Catching a Few Dreams

This morning, I got out of bed before I had time to notice that I was awake and that my body felt uncomfortable, which is my ordinary way of coming back into this world each morning. Instead, with my first glimpse of a new day, I rolled back the covers, and rolled my legs onto the floor. Perhaps for that reason, I found vestiges of two dream sequences still present at the bottom of my mind, like a half cup of left over coffee on the counter.

1/ In one sequence, which was the earlier of the two, I was in a house where I was expected to give a presentation about something I had been working on with Barry, the teacher at a retreat I attended in the 1990’s, and I needed to find something on which to play a VHS tape that he had handed me. The tape had a curved leading edge, like a boomerang, which would need a different kind of player than the usual kind. But, at the end of this dream sequence, someone produced a regular player, I slipped the tape in, and it worked fine. My waking self might think, “Well, that was pretty convenient”, but why be ungracious when a dream ends with a feeling of success? How much more satisfying that felt than dreams where—seemingly for hours—some meaningless activity goes on and on, while I long to be free of those endless, tedious, mental loops that go nowhere.

2/ In the other sequence, I experienced something I can’t remember ever experiencing in a dream before. Even in waking life, I would rank it near the top of the spontaneous, playful interactions I have had. It started with me wearing layers of clothing stuffed inside each other. I must have been wearing everything I had in the world. Then this image segued into the intermission of a performance of a concert or a play, and a man of oriental descent was with his daughter, who looked to be about eight years old. I immediately recognized him as the man I had once seen walking with many layers of clothing on, who I thought was wearing everything he owned. We looked at one another in this theater building and, since he had been speaking with his daughter in a language I couldn’t comprehend, I went into a pantomime to express my recognition of that earlier time. I acted out removing shirts, jackets, and pants, neatly folding each one and storing it onto a closet shelf. When I had finished doing that, I grasped the lapels of my theatre-going dinner jacket, smiled and jumped up in the air, to indicate the freedom we both now enjoyed in another time than that earlier one. This gentleman then jabbered away in his foreign tongue with his daughter, after which they both nodded and smiled at me. I took that to indicate that they also valued the freedom we now enjoyed in a land where culture and peace still thrived.

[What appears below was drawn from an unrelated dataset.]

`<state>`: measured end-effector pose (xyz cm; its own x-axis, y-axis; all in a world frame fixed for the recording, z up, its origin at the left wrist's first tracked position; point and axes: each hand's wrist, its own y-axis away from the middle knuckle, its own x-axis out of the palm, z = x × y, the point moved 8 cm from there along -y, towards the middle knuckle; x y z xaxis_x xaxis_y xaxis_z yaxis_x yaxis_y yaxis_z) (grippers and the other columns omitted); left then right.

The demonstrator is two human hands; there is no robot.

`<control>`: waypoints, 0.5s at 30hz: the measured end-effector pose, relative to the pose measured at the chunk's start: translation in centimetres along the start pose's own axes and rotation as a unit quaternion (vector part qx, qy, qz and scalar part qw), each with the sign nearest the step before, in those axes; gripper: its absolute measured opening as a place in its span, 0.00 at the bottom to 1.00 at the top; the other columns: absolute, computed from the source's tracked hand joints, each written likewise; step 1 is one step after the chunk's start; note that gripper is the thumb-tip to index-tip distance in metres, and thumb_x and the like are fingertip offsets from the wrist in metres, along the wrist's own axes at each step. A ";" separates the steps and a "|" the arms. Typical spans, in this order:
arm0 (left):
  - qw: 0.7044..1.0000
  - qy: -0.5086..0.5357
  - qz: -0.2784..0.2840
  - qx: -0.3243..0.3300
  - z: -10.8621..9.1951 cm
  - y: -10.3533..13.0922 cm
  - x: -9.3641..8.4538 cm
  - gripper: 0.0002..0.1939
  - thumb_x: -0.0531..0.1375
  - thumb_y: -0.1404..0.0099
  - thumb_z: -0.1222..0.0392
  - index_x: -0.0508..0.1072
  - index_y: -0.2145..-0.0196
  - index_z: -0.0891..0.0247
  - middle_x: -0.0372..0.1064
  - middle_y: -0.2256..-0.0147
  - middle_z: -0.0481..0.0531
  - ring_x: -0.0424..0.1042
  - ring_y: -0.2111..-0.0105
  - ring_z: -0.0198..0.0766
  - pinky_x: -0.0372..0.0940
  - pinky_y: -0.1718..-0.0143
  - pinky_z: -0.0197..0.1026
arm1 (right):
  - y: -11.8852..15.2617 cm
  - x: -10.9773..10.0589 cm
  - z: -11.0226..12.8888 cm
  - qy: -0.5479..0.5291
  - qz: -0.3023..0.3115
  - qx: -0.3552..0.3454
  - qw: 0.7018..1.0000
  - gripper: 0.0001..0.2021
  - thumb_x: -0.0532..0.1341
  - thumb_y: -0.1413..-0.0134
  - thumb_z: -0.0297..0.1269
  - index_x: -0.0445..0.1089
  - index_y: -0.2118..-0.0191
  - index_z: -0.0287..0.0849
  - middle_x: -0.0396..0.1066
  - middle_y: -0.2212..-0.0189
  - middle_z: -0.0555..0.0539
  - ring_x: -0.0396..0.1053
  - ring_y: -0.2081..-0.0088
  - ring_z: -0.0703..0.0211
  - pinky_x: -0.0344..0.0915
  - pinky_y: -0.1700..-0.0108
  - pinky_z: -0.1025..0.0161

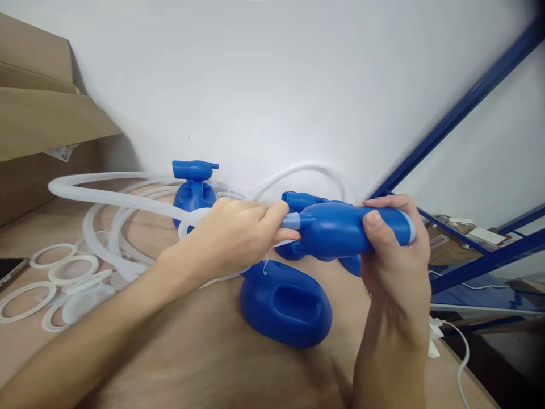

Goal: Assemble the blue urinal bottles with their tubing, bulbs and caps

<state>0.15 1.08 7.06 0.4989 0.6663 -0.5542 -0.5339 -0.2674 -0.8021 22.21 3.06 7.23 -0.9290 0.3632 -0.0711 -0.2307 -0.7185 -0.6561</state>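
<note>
My left hand point(244, 230) is closed round the end of a translucent white hose point(123, 199). That end sits on the narrow spout of a blue bulb-shaped part point(336, 230). The wide end of the same part, with a pale rim, is wrapped by the fingers of my right hand point(395, 244). Below them a blue rounded container point(285, 307) with a recess lies on the wooden table point(191, 358). Behind my left hand stands another blue container point(193, 196) with a blue spout piece point(193, 170) on top.
White rings point(72, 270) and coiled hose lie at the left, near a dark phone point(11, 271). A cardboard box point(42, 113) stands at the back left. More blue pieces point(298, 200) are behind the held part. A blue metal rack point(464, 113) is at the right.
</note>
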 end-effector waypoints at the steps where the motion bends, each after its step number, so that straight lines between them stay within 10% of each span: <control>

With that last observation, I am making an interpretation that was probably not present in the dream sequence itself. As I try to record what those dreams actually included, I notice that I went from being the man who was making his way like a refugee to being the observer of that man, years later, now in happier times. Even more interesting than this shift from protagonist to witness, is that I was able to communicate with a man whose spoken language I couldn’t speak, through recourse to spontaneous pantomime gestures. Perhaps that is true to the natural flow in which our wish to communicate with others finds its way, like water welling up from a hidden, underground spring.

2 comments to “Catching a Few Dreams”
  1. Michael, I think we all wear everything we have previously owned, in the form of our personal history. Shedding the old garments and emerging free is always available for those of us who recognize, we have nothing to lose.

  2. Michael, your dreams were each important ones it seems to me. In the first you found that what appeared to be an impossibility was actually possible–a lovely surprise! And in the second you experienced the freedom that comes from letting go of what can weigh you down. In each case, you were freed from something that posed a difficulty. Thanks for sharing these dreams, and your experience of them.